▶ _YOUR TASK_: A word-for-word transcription of the listing is all that is needed.

▶ _PROVIDED DATA_:
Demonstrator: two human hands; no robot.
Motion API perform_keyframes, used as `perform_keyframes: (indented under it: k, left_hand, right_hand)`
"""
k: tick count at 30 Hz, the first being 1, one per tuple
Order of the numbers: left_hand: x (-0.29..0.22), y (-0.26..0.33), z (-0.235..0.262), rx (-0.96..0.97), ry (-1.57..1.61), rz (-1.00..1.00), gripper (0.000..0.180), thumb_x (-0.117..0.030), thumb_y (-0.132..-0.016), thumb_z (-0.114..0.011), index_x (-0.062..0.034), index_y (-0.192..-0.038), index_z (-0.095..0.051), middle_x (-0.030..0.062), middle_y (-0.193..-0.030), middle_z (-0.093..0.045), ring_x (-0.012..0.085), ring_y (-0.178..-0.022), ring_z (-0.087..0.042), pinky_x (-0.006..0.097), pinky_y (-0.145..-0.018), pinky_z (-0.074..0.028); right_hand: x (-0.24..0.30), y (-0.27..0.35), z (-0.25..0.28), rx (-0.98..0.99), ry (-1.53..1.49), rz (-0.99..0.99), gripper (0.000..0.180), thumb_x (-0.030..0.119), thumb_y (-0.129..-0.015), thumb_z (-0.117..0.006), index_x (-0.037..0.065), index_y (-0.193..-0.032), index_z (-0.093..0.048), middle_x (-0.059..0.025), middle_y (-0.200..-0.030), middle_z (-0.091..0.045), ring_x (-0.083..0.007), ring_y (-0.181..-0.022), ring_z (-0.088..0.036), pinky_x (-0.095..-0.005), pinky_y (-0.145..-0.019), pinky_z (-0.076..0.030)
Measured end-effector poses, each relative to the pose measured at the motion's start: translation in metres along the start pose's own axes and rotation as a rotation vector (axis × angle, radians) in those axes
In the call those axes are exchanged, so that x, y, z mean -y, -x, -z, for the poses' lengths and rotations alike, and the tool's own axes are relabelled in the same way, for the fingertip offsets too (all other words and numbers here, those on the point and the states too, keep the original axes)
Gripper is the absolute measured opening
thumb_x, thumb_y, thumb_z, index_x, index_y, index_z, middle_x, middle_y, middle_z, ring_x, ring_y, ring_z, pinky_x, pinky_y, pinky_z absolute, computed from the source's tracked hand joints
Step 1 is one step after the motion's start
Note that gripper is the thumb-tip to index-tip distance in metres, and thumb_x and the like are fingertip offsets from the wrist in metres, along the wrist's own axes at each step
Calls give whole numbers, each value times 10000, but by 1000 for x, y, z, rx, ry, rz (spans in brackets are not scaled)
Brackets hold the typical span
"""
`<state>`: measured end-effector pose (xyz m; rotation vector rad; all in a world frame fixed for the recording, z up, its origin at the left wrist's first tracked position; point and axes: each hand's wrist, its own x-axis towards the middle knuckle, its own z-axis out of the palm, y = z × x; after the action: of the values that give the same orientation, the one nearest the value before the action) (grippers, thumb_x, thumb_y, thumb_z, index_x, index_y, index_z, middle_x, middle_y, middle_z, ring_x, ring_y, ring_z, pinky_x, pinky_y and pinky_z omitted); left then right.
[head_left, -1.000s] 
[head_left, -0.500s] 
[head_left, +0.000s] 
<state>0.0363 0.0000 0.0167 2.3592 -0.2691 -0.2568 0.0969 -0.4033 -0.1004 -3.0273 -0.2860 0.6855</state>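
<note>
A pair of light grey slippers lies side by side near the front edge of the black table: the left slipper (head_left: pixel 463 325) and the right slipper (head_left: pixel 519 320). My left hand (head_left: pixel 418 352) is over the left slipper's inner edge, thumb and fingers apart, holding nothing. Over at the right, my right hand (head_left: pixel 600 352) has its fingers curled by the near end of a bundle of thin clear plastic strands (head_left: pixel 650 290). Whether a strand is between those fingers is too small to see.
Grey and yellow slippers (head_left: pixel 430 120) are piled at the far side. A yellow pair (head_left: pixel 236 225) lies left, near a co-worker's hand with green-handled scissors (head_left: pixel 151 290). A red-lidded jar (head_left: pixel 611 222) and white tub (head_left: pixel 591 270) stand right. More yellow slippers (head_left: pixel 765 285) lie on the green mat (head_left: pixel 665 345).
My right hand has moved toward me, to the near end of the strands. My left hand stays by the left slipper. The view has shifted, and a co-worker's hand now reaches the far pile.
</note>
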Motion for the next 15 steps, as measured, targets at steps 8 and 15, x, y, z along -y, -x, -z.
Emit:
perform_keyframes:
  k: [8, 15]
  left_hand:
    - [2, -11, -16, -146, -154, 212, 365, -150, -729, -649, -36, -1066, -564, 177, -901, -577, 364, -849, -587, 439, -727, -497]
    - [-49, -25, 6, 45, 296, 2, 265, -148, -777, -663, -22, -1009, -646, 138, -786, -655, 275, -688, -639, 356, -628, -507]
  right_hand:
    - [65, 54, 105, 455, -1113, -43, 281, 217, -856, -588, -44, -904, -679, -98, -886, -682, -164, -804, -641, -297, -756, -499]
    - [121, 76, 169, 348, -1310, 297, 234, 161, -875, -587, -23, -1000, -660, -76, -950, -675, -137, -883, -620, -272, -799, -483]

▶ _OUTPUT OF THE EXERCISE_:
Demonstrator: two human hands; no robot.
Motion API perform_keyframes, used as `perform_keyframes: (indented under it: k, left_hand, right_hand)`
"""
k: tick count at 30 Hz, the first being 1, one per tuple
Order of the numbers: left_hand: x (-0.29..0.22), y (-0.26..0.33), z (-0.235..0.262), rx (-0.96..0.97), ry (-1.57..1.61), rz (-1.00..1.00), gripper (0.000..0.180), thumb_x (-0.117..0.030), thumb_y (-0.132..-0.016), thumb_z (-0.114..0.011), index_x (-0.062..0.034), index_y (-0.192..-0.038), index_z (-0.095..0.051), middle_x (-0.030..0.062), middle_y (-0.193..-0.030), middle_z (-0.093..0.045), ring_x (-0.012..0.085), ring_y (-0.178..-0.022), ring_z (-0.087..0.042), pinky_x (-0.006..0.097), pinky_y (-0.145..-0.018), pinky_z (-0.074..0.028); right_hand: x (-0.24..0.30), y (-0.27..0.35), z (-0.25..0.28), rx (-0.98..0.99), ry (-1.53..1.49), rz (-0.99..0.99), gripper (0.000..0.180), thumb_x (-0.030..0.119), thumb_y (-0.129..-0.015), thumb_z (-0.117..0.006), index_x (-0.037..0.065), index_y (-0.193..-0.032), index_z (-0.093..0.048), middle_x (-0.059..0.025), middle_y (-0.200..-0.030), middle_z (-0.091..0.045), ring_x (-0.083..0.007), ring_y (-0.181..-0.022), ring_z (-0.088..0.036), pinky_x (-0.095..-0.005), pinky_y (-0.145..-0.019), pinky_z (-0.076..0.030)
Measured end-effector poses, each relative to the pose measured at the motion's start: translation in metres along the start pose's own axes and rotation as a rotation vector (axis × angle, radians) in those axes
In the call those axes are exchanged, so that x, y, z mean -y, -x, -z, for the poses' lengths and rotations alike, and the tool's own axes are relabelled in the same way, for the fingertip offsets too (all other words and numbers here, those on the point and the states too, keep the original axes)
Gripper is the absolute measured opening
thumb_x, thumb_y, thumb_z, index_x, index_y, index_z, middle_x, middle_y, middle_z, ring_x, ring_y, ring_z, pinky_x, pinky_y, pinky_z absolute, computed from the source's tracked hand joints
Step 1 is one step after the motion's start
Note that gripper is the thumb-tip to index-tip distance in metres, and thumb_x and the like are fingertip offsets from the wrist in metres, along the wrist's own axes at each step
Calls give whole numbers, each value times 10000, but by 1000 for x, y, z, rx, ry, rz (spans in brackets are not scaled)
Brackets hold the typical span
"""
`<state>`: measured end-effector pose (xyz m; rotation vector rad; all in a world frame fixed for the recording, z up, its origin at the left wrist's first tracked position; point and axes: each hand's wrist, its own x-axis towards the middle knuckle, its own z-axis out of the palm, y = z × x; after the action: of the values that give the same orientation, the one nearest the value before the action) (grippers, thumb_x, thumb_y, thumb_z, index_x, index_y, index_z, middle_x, middle_y, middle_z, ring_x, ring_y, ring_z, pinky_x, pinky_y and pinky_z omitted); left then right.
[head_left, -1.000s] 
[head_left, -0.500s] 
[head_left, +0.000s] 
<state>0.0363 0.0000 0.0167 2.3592 -0.2691 -0.2568 0.0969 -0.4033 -0.1004 -3.0273 -0.2860 0.6855</state>
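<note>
A pair of light grey slippers lies side by side near the front edge of the black table: the left slipper (head_left: pixel 463 325) and the right slipper (head_left: pixel 519 320). My left hand (head_left: pixel 418 352) is over the left slipper's inner edge, thumb and fingers apart, holding nothing. Over at the right, my right hand (head_left: pixel 600 352) has its fingers curled by the near end of a bundle of thin clear plastic strands (head_left: pixel 650 290). Whether a strand is between those fingers is too small to see.
Grey and yellow slippers (head_left: pixel 430 120) are piled at the far side. A yellow pair (head_left: pixel 236 225) lies left, near a co-worker's hand with green-handled scissors (head_left: pixel 151 290). A red-lidded jar (head_left: pixel 611 222) and white tub (head_left: pixel 591 270) stand right. More yellow slippers (head_left: pixel 765 285) lie on the green mat (head_left: pixel 665 345).
My right hand has moved toward me, to the near end of the strands. My left hand stays by the left slipper. The view has shifted, and a co-worker's hand now reaches the far pile.
</note>
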Motion for the next 15 steps, as measured, targets at steps 8 and 15, x, y, z along -y, -x, -z.
Emit:
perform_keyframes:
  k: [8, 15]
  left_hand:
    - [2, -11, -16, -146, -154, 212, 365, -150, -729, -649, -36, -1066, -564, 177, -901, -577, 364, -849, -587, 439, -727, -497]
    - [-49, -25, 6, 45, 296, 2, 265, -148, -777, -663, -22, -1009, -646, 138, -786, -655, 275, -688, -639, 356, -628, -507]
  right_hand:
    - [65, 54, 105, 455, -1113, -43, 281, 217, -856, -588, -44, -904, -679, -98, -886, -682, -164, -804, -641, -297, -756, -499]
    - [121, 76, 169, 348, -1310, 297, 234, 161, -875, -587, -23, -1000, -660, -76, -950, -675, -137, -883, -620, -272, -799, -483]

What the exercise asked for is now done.